◆ **Exercise instructions**
Among the records that follow, set down only the lines from the one containing "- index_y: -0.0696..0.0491" to the one containing "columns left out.", both included, exactly.

◆ **Material for this task**
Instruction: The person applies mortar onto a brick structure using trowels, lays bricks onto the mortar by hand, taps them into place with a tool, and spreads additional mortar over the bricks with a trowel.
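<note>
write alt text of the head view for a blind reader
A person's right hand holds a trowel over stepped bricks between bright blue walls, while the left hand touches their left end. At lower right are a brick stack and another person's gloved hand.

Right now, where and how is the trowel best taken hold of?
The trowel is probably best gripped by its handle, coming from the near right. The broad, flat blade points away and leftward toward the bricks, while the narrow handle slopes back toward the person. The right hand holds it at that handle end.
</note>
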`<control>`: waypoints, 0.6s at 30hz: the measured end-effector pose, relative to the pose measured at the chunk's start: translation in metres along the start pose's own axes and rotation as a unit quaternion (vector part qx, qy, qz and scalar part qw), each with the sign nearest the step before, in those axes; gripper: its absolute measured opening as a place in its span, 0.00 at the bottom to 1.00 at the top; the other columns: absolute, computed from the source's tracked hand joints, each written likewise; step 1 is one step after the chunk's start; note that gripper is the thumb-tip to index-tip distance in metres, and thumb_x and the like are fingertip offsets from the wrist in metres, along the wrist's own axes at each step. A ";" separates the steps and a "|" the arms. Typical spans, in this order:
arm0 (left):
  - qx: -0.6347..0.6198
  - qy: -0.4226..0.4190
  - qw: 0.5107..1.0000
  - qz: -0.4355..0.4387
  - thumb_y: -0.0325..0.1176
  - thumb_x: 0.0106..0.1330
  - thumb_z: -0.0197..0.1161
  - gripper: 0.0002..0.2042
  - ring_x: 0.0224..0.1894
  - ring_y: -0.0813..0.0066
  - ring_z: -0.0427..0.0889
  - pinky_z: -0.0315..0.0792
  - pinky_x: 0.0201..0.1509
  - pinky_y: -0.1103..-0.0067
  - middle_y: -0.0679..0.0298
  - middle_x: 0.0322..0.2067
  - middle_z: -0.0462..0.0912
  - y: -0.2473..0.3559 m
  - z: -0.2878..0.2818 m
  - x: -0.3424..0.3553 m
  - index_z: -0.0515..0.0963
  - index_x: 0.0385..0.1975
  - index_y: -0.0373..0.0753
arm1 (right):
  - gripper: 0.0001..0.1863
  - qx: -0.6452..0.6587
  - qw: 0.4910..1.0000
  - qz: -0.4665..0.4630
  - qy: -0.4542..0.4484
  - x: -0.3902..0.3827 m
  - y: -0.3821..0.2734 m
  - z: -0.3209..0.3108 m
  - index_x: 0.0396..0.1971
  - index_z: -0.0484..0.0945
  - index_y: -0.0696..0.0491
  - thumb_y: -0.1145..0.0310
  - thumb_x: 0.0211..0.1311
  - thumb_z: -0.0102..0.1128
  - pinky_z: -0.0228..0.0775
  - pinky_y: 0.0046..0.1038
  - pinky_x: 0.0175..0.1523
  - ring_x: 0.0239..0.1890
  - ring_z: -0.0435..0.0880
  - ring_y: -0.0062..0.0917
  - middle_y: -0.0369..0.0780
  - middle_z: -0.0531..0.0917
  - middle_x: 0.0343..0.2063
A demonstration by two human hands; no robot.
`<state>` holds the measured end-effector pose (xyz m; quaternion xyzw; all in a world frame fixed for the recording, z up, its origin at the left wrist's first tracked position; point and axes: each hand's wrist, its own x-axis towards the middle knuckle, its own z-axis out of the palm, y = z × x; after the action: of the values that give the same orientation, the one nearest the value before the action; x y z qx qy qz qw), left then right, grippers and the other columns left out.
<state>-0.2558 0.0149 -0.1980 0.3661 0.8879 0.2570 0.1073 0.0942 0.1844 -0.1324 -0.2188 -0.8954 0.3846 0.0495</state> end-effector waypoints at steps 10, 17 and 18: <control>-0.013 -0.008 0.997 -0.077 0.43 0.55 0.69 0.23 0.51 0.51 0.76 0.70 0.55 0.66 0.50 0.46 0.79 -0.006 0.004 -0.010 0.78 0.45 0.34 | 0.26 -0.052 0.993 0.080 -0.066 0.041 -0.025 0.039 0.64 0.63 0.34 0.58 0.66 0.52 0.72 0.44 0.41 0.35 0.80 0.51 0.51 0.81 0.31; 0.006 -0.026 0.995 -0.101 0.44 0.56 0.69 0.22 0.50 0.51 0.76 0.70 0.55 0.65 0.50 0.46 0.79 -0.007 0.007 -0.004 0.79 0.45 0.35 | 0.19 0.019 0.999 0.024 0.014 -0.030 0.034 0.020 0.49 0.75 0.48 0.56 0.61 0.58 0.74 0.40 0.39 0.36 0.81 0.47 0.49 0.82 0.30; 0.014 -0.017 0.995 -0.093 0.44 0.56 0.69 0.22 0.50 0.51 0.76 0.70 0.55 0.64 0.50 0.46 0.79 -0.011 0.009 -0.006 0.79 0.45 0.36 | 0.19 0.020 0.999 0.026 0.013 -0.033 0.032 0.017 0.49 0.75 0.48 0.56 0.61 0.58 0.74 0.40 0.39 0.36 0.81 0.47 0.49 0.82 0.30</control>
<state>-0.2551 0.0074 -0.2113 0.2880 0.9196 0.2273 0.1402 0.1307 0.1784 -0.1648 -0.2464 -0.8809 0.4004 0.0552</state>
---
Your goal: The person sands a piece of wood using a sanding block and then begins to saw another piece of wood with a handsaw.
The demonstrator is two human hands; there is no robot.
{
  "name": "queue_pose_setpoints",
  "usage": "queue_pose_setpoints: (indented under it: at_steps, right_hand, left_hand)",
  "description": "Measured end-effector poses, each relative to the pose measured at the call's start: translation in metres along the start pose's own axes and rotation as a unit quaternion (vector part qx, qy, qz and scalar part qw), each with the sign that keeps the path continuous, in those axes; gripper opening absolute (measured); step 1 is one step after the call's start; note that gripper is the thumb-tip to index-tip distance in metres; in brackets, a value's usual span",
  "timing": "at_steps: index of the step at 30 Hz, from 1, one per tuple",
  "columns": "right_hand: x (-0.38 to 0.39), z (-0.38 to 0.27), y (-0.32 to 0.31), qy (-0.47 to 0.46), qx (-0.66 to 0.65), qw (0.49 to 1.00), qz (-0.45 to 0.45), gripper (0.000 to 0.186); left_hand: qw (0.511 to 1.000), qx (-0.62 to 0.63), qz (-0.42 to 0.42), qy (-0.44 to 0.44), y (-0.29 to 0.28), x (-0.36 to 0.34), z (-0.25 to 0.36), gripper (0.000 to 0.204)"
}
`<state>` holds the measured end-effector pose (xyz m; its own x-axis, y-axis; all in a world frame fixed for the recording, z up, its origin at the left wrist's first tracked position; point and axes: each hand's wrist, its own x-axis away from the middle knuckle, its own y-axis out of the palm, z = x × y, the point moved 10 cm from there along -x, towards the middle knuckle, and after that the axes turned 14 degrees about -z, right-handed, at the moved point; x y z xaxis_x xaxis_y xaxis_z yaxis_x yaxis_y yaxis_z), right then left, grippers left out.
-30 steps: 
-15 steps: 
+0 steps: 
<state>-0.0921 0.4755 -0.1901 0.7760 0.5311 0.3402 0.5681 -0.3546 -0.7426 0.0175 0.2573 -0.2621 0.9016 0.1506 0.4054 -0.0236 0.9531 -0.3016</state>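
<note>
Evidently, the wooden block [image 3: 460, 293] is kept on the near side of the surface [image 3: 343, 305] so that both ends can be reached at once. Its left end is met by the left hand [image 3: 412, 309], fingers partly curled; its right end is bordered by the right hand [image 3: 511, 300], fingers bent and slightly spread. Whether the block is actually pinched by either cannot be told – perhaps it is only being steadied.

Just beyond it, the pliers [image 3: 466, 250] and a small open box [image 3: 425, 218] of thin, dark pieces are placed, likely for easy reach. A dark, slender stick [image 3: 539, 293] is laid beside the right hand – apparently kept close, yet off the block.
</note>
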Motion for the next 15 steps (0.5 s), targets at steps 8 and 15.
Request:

◆ **Your solution**
  - index_y: -0.0696..0.0491
  - thumb_y: -0.1145..0.0310
  - thumb_x: 0.0211..0.1311
  - thumb_z: -0.0102..0.1128
  - pinky_z: -0.0228..0.0775
  - pinky_y: 0.0046..0.1038
  - pinky_x: 0.0175..0.1523
  - ring_x: 0.0239..0.1890
  - ring_z: -0.0435..0.0880
  - ring_y: -0.0062..0.0917
  - middle_y: -0.0369..0.0780
  - middle_z: -0.0531..0.0917
  - middle_x: 0.0343..0.2063
A demonstration by two human hands; no robot.
`<state>` holds the measured end-effector pose (xyz m; quaternion xyzw; all in a world frame fixed for the recording, z up, its origin at the left wrist's first tracked position; point and axes: each hand's wrist, its own x-axis towards the middle knuckle, its own z-axis out of the palm, y = z × x; after the action: of the values that give the same orientation, the one nearest the value before the action; x y z qx qy qz qw), left then right, grippers and the other columns left out.

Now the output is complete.